Don’t just take my word for it. Five years ago, this month, my once fried friend, Joe Walsh, helped us begin to raise consciousness about P in Aotearoa. We went around the country with Joe playing a few numbers, then talking to the crowd. At home in Hawke’s Bay we held a concert on Otatara, and Joe said this:

“ Methamphetamine is evil. If you are involved in bringing it into the country, or selling it, or manufacturing it, your ancestors are not at peace with you. You will eventually be responsible for people’s deaths, and when you go to meet your God, it will be a burden on your shoulders. I have tried it. It is a dead end. It goes nowhere. It’s a demon and it eats your soul from inside you. If you are doing meth I say to you, no matter how awful things are they will get worse beyond your wildest imagination. But you can come back, as hopeless as it will look. It was the hardest thing that I have ever had to do but it can be done”
Joe Walsh, Otatara Pa, October 2004

These are some of the reasons why I believe that we can, and will, create a nationwide agreement at a community level that this substance is so undesirable that we agree to self prohibit. Yes, there probably will still be small pockets of users, but the day is coming in Aotearoa where P will be yesterday’s drug.
I admit that, like Murphy, O’Reilly is an optimist. But I see the signs of change, especially at the social edge. As agencies and Departments integrate Key’s newly announced strategies to reduce the demand for and supply of P, most unlikely alliances to combat P will begin to occur.
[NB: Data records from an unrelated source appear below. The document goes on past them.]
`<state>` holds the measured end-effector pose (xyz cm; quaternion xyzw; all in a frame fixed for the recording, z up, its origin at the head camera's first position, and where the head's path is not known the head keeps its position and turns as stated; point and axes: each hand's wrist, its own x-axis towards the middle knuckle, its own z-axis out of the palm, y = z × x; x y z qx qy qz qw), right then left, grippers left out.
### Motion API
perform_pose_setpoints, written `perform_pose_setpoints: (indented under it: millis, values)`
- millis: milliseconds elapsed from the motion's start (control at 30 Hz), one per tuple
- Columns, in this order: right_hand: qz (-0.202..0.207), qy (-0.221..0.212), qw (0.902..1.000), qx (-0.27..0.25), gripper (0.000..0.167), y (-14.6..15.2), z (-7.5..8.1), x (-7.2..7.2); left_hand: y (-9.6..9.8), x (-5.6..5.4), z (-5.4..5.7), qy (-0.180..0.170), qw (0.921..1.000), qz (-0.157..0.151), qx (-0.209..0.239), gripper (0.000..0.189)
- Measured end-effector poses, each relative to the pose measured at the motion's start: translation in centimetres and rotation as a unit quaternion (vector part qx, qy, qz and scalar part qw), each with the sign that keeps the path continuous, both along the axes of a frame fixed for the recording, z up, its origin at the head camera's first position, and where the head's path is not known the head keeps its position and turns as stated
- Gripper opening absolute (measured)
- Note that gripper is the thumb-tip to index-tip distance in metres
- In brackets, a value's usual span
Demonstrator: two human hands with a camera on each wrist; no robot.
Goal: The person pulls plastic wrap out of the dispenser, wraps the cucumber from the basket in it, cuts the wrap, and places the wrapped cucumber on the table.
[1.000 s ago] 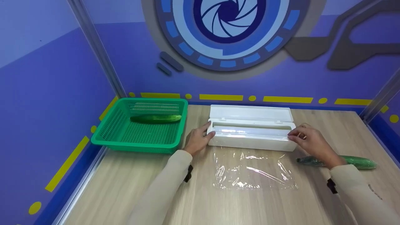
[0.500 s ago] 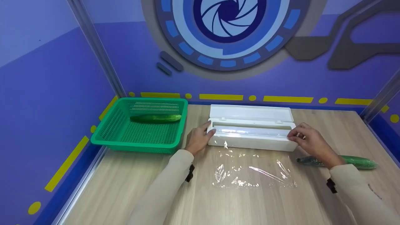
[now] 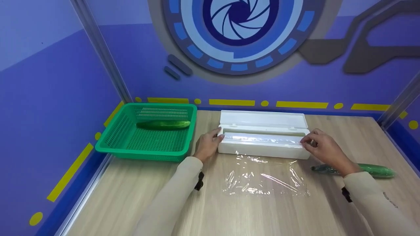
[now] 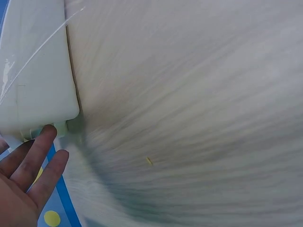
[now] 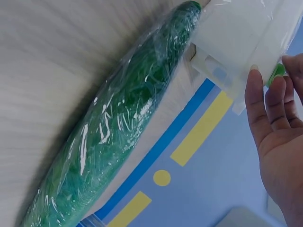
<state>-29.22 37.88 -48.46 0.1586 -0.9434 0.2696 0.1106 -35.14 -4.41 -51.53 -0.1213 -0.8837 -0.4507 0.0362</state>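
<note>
A white cling film box (image 3: 262,149) lies on the table with its lid (image 3: 262,118) tipped back and a film roll (image 3: 262,138) inside. Clear film (image 3: 265,180) runs over its front and spreads crinkled on the wood. My left hand (image 3: 208,146) holds the box's left end, thumb at the front top edge; in the left wrist view its fingertips touch the end wall. At the right front corner my right hand (image 3: 323,147) pinches with thumb and fingertips. The right wrist view shows a small green piece (image 5: 277,73) there, partly hidden by the fingers.
A film-wrapped cucumber (image 3: 377,170) lies under and beside the right forearm. To the left, a green basket (image 3: 147,153) holds a bare cucumber (image 3: 164,124). Blue-purple walls (image 3: 115,42) border the table at the back and sides.
My right hand has shifted very slightly left at the box's corner. The film on the table has crept a little and its creases differ. The left hand stays at the box's end.
</note>
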Motion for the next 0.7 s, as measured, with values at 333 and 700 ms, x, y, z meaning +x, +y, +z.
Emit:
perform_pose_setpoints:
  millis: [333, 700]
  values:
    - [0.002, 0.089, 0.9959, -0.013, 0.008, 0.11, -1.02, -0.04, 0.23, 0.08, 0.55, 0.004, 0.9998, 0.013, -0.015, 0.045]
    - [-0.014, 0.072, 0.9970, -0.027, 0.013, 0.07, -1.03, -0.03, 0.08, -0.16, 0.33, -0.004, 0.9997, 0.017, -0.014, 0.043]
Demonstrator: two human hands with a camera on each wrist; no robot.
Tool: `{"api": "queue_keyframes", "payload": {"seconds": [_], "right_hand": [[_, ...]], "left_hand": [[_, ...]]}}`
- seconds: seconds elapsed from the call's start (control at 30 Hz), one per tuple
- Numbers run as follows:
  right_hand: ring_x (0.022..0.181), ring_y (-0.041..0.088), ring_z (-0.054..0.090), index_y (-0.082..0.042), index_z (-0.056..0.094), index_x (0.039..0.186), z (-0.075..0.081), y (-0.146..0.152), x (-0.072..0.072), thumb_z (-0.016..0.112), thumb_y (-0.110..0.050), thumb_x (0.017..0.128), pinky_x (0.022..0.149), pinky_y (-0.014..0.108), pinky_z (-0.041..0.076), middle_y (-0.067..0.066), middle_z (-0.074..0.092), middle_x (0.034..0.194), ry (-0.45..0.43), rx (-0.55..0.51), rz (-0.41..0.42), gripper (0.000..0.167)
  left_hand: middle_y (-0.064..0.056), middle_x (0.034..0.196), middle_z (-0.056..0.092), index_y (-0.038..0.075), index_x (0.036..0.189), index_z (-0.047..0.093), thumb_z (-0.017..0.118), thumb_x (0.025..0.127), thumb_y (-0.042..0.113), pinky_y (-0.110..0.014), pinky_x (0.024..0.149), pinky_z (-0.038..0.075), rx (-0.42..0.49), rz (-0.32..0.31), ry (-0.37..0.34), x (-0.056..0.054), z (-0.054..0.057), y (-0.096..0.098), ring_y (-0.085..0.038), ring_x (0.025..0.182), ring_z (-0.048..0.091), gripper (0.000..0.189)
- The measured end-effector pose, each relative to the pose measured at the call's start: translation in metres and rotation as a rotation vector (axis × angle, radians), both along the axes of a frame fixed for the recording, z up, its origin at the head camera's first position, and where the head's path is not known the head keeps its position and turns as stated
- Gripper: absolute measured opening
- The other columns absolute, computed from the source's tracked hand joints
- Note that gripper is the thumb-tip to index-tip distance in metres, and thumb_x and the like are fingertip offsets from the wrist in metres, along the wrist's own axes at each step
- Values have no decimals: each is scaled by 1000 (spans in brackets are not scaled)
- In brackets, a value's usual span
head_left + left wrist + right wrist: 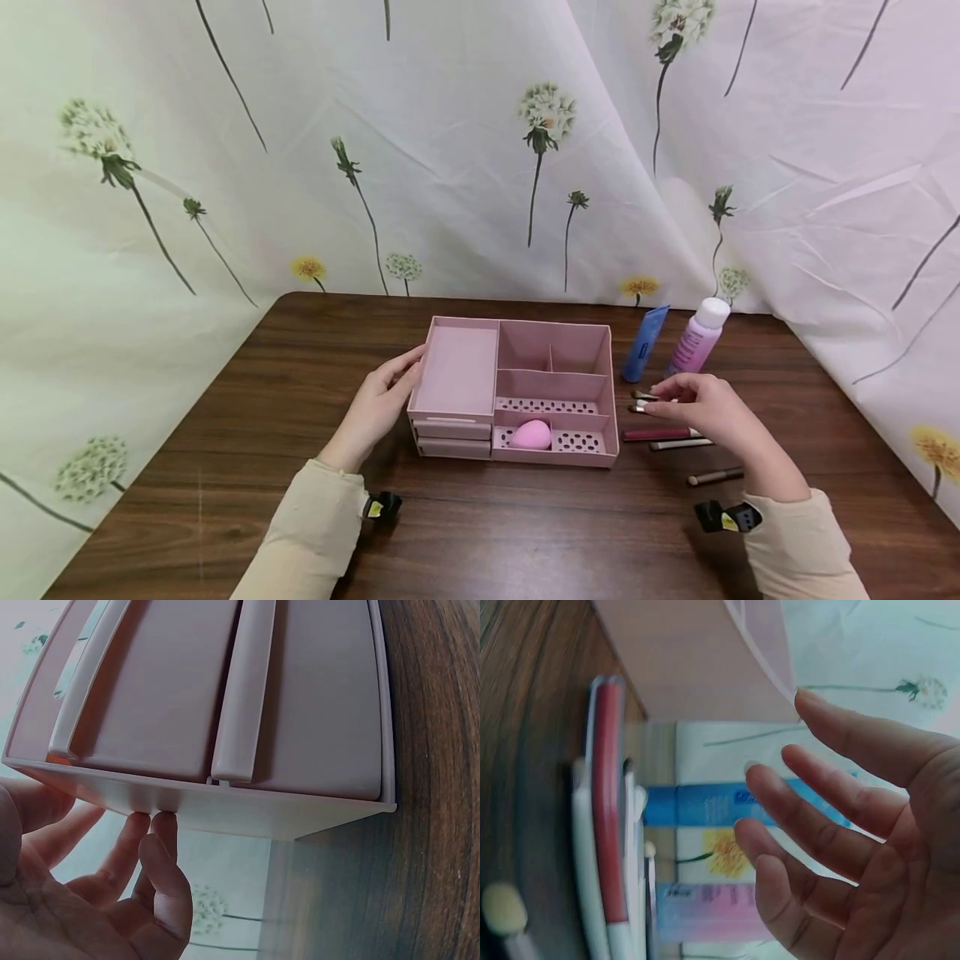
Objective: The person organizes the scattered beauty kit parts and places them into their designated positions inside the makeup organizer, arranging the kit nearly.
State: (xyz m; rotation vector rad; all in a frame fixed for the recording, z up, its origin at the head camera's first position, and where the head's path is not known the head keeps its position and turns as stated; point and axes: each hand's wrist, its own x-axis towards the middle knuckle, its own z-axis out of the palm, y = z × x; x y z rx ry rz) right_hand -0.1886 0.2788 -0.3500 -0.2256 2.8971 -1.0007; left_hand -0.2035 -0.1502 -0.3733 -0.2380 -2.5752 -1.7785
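Note:
A pink desk organizer (457,367) stands on the table, with a pink egg-shaped makeup sponge (532,435) in a front compartment. My left hand (375,408) touches the organizer's left side; fingertips (165,823) meet its wall in the left wrist view. To the organizer's right, my right hand (701,408) is over small makeup brushes (643,395). The right wrist view shows that hand's fingers (810,814) spread and loosely bent, with nothing between them. Nearer me lie a red lip gloss tube (658,434), a pale stick (681,444) and a brown-handled brush (715,477).
Behind my right hand stand a blue squeeze tube (645,346) and a pink bottle with a white cap (697,337). Two drawers (453,448) face front on the organizer's left half. A floral cloth (450,167) hangs behind the wooden table (465,533).

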Motion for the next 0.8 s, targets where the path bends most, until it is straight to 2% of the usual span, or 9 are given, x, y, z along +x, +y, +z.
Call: {"api": "queue_keyframes", "payload": {"seconds": [0.27, 0.53, 0.8], "right_hand": [[80, 17, 56, -6, 74, 99, -12, 15, -8, 76, -40, 86, 67, 32, 46, 6, 70, 91, -63, 85, -15, 36], [79, 17, 55, -4, 73, 94, -24, 28, -15, 78, -22, 82, 69, 33, 44, 4, 70, 86, -115, 119, -15, 23], [81, 16, 58, -3, 72, 90, -36, 34, -19, 78, -9, 78, 72, 34, 47, 5, 71, 86, -129, 121, 20, 16]], "left_hand": [[-15, 153, 44, 9, 147, 47, 48, 106, 27, -51, 114, 31, 5, 2, 0, 0, 0, 0, -31, 142, 38, 45], [-15, 152, 45, 10, 147, 48, 48, 106, 26, -49, 111, 35, 6, 5, 9, 1, 0, -1, -30, 138, 43, 45], [-16, 152, 46, 9, 147, 48, 48, 106, 25, -48, 109, 37, -2, 3, 14, 0, 0, 0, -30, 136, 45, 44]]}}
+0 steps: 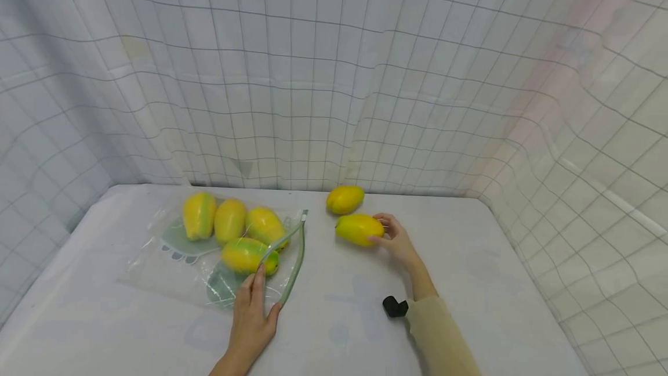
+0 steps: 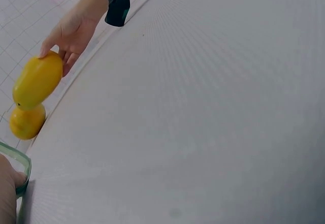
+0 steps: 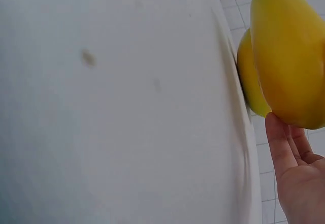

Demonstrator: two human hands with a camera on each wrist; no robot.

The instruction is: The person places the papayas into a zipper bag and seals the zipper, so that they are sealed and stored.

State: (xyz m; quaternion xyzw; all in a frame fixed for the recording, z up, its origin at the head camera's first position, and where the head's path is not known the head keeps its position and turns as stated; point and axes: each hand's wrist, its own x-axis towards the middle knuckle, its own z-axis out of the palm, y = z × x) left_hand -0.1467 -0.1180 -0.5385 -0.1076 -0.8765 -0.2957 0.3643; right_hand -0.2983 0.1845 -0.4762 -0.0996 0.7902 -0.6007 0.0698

The army necessary to make ‘war on’ P may arise from a loving and inclusive community, rather than the militarised forces of the State. As an example, a day after the Tainui anti-P initiative, those well known champions of no bullshit, the Salvation Army, opened a P addiction recovery centre in conjunction with the Notorious chapter of the Mongrel Mob. God and community are on Key’s side. I rest my case.